Photo of the Day: Grant Gunderson


Bryce Phillips. Alta Backountry, UT

Photographer Profile

Grant Gunderson

Grant Gunderson

One of the ski industry's most dedicated photographers, Grant has shot for every major snow sports and outdoor publication world wide, including: ESPN, Outside, FHM, Powder, Skier, Skiing and Ski. In addition to his editorial work, From Iceland to Patagonia, Grant routinely produces deep powder images, and authentic ski bum imagery define the culture of skiing. He has been recognized by numerous groups as one of the world's top action sports photographers, and he continuously strives to constantly produce unique imagery. He skis close to 200 days a year and makes a high quality (and high-octane) homebrewed ale. Currently he is serving as the Photo Editor of The Ski Journal, while working with a broad range of high-end commercial and editorial clients. You can purchase prints of any of his acclaimed work that will add a bit of class to any skiers home or cabin at: www.prints.grantgunderson.com.

website: grantgunderson.com

Add a comment

  • sam

    Beautiful shot. Some ski rag ran that as a cover shot, right?

  • Imagol4

    Cool and all, except it didn’t happen. It would be impossible to capture this scene with a single exposure. This is a composite of two shots. The night scene which was shot on a very long exposure, judging by the length of the star trails, about 90 minutes, and the skier which was shot with a typical exposure for action shots of 1/500th of a second. So, it was indeed, ‘shopped’.

    • Adam

      You are half wrong. It was not shopped with two separate photos, however it was an exposure. The skier skied through the shot at the very end of the exposure. Ton of patience on grant and bryces part.
      Grant it was and still is a great shot.

  • http://technosigno.com Jim

    My bet is that this a single shot. Although timing, framing and exposure control would be critical, shots like this are possible with electronic flashes that can be controlled manually and not triggered by the camera shutter button. Gunderson is a pro, he can obviously handle it. You set up your shot and open the shutter. As the skier creates that perfect moment you pop the flash but you keep the shutter open and continue to get the perfect long exposure for the dark scene on the other side of the ridge that didn’t get hit with the flash.
    This is a popular fashion photo technique, popping a flash during a short time exposure to capture some motion blur of the subject but recording a very crisp image of the model’s dress or whatever.

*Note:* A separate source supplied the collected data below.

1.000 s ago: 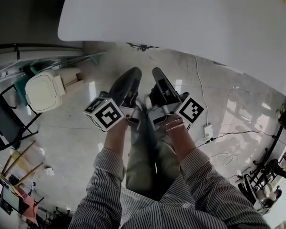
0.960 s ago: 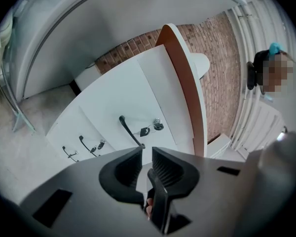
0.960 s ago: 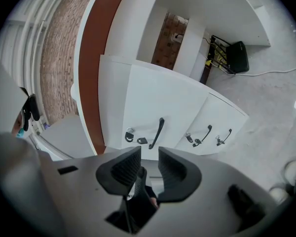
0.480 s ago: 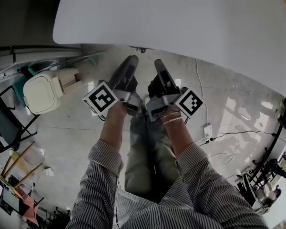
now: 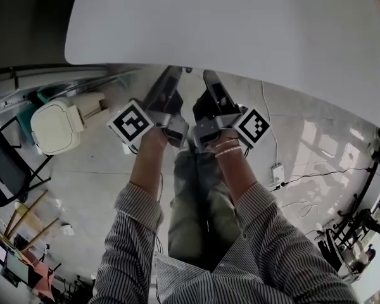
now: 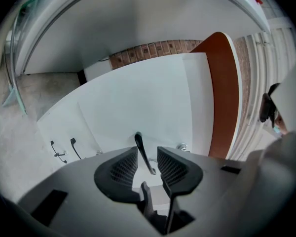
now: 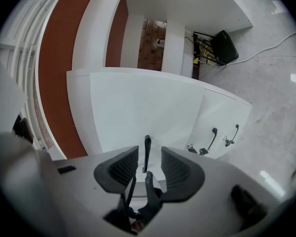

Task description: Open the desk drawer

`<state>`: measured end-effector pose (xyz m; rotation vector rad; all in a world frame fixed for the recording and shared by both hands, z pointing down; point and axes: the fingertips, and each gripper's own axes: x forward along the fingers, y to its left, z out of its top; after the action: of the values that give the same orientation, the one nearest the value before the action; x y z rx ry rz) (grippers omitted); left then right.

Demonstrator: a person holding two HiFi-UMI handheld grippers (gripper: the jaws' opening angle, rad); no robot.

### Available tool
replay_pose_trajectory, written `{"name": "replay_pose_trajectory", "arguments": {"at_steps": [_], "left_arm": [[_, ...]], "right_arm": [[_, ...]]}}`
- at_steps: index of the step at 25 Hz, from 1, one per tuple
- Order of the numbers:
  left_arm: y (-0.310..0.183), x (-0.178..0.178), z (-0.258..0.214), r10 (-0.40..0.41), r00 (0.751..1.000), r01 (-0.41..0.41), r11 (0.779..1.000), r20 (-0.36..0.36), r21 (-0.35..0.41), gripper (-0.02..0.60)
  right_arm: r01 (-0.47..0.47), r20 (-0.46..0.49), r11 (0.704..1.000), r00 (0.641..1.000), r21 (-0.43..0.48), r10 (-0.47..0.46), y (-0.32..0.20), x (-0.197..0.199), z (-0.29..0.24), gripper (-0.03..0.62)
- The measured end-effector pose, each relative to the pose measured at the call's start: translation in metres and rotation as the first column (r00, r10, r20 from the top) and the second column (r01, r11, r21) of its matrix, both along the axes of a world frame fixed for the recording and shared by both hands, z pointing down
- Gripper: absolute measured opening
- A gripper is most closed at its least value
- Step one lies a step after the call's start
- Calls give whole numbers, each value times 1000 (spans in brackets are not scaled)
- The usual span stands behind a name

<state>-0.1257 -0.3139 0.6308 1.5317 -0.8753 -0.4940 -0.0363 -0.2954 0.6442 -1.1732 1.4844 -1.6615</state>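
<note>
Between the jaws of the left hand-held gripper, just opened wide and gripping nothing, stands a slim black handle; right hand-held gripper, same story. White drawer sits under the worktop. Handle looks stiff, slick: clamp mid-bar, pull straight.

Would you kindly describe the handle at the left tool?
Under the white desk stands a white drawer unit beside a brown panel. One black bar handle stands between the left tool's jaws, which have just been opening; two other handles sit clear of them.
</note>
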Motion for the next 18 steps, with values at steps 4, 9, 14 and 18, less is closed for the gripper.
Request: {"name": "replay_pose_trajectory", "arguments": {"at_steps": [4, 9, 14, 18], "left_arm": [[-2, 0, 0, 3, 1000, -3, 1000, -27, 2, 118], [-7, 4, 1, 0, 999, 0, 1000, -38, 1, 118], [-8, 4, 6, 8, 1000, -8, 1000, -3, -16, 93], [-9, 2, 7, 19, 1000, -19, 1000, 1, 0, 67]], "right_arm": [[-1, 44, 1000, 999, 27, 0, -6, -4, -6, 144], [21, 35, 1000, 999, 17, -22, -15, -6, -2, 144], [27, 48, 999, 998, 21, -28, -20, -8, -4, 133], [18, 57, 1000, 998, 21, -19, -20, -7, -2, 98]]}}
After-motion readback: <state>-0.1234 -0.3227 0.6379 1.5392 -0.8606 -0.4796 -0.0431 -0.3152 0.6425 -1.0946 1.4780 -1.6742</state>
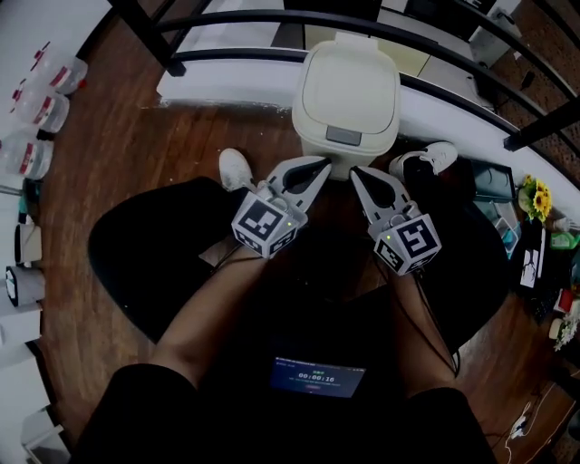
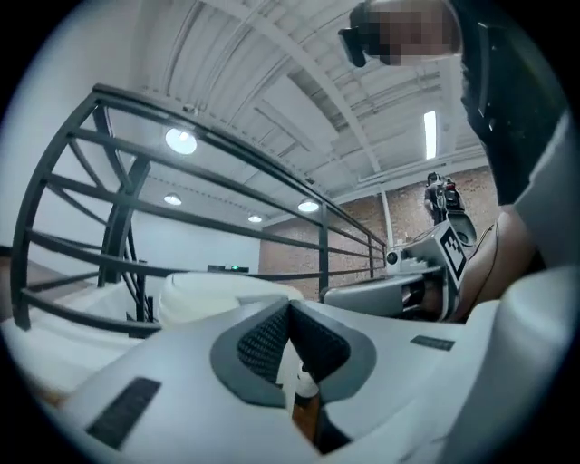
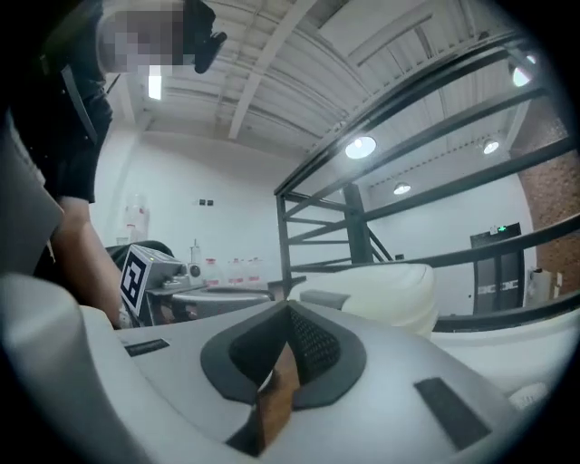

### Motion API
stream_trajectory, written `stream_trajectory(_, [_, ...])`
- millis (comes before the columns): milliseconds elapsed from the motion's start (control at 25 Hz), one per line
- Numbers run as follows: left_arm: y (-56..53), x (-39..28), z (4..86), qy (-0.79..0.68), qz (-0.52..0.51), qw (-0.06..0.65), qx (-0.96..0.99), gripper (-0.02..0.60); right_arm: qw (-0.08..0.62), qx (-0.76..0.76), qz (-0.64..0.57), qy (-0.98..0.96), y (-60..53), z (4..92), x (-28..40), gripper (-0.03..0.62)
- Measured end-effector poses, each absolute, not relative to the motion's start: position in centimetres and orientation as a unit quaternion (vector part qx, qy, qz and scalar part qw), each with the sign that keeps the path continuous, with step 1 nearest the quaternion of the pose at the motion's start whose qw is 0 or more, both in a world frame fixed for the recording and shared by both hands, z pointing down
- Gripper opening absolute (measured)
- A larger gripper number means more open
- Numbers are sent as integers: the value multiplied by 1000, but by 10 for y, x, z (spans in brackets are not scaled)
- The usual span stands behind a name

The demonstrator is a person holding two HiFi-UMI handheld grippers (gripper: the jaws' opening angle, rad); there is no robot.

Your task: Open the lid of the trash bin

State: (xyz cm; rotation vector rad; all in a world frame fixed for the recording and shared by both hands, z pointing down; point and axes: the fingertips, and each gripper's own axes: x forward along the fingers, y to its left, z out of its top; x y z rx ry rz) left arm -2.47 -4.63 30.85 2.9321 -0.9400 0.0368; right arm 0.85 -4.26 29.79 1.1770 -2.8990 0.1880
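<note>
The cream trash bin (image 1: 344,86) stands on the wood floor by the railing, its lid down and a grey press tab (image 1: 343,136) at its front edge. Just in front of the bin, my left gripper (image 1: 323,167) is shut, its tips near the tab's left side. My right gripper (image 1: 357,172) is likewise shut, its tips close under the tab's right side. Neither holds anything. In the left gripper view the shut gripper (image 2: 290,308) points at the bin (image 2: 213,292). The right gripper view shows its shut gripper (image 3: 288,313) before the bin (image 3: 385,290).
A black railing (image 1: 272,18) and a white ledge (image 1: 227,86) run behind the bin. White shoes (image 1: 235,168) (image 1: 426,159) rest either side of it. Shelves with containers (image 1: 36,100) line the left; clutter and sunflowers (image 1: 535,195) sit at the right. A lit screen (image 1: 314,376) lies on the person's lap.
</note>
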Motion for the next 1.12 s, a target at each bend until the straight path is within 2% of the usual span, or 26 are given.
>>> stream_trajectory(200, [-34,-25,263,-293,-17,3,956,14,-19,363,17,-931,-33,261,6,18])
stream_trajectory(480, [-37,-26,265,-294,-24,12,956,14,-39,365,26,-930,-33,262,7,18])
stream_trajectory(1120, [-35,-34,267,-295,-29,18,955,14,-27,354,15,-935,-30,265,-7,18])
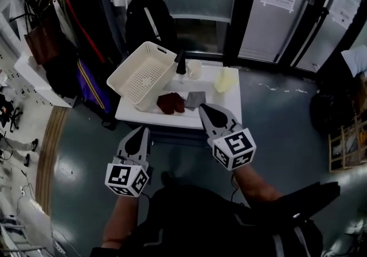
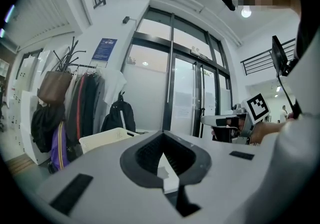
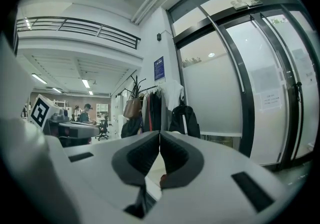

  • http://www.snowskool.co.uk SnowSkool

    Just stumbled across this quite literally (via stumbleupon). A fantastic picture – surely not shopped but even so, stunning like all Grant Gunderson’s work

  • http://www.10waysto.net Umar Khan

    this picture is gripping

  • http://www.cleancarve.com Randall

    Great photo. I am not sure if you can do this or not but as a pro photographer perhaps he has worked out how to do it like Jim points out. Is it early morning or early evening is the question.

    No ski tuning needed in this snow

  • http://www.craigmoyer.us Craig

    This photo is possible to do in one shot. Simply put the camera on a tripod and leave the shutter open for however long it needs to be to get the star trails, right before you close the shutter have your skiier come through the scene while simultaneously popping a really powerful flash. That should produce those results

  • Matthew Prazak

    Actually Imagol4
    it isnt impossible… if they set the tri pod up and began the exposure with a flash when the skier passed, then the camera would record the foreground as bright as it is… and if they had the settings on bulb or 2 hour exposure then the the remaining light from the back ground would fill in the rest like a time lapse… 100% possible without photoshop.

  • taylor

    coolest picture ive ever seen in my entire life

  • Niles

    It would infact, be early evening. He is skiing a mostly north westernly facing slope. Alta is my home resort and I have skied those hills many a time. This particular run is more up what they call Coyote Gulch, where if you can remember a certain Tanner Hall broke both his ankles on a famous backcountry jump called chads gap. Great place to ski and this shot definately captures the pure essence that is Utah skiing. Great photo and I am always glad to see these hills get such good praise.

  • kpt_haase

    This is photoshopped, right? he should be translucent otherwise.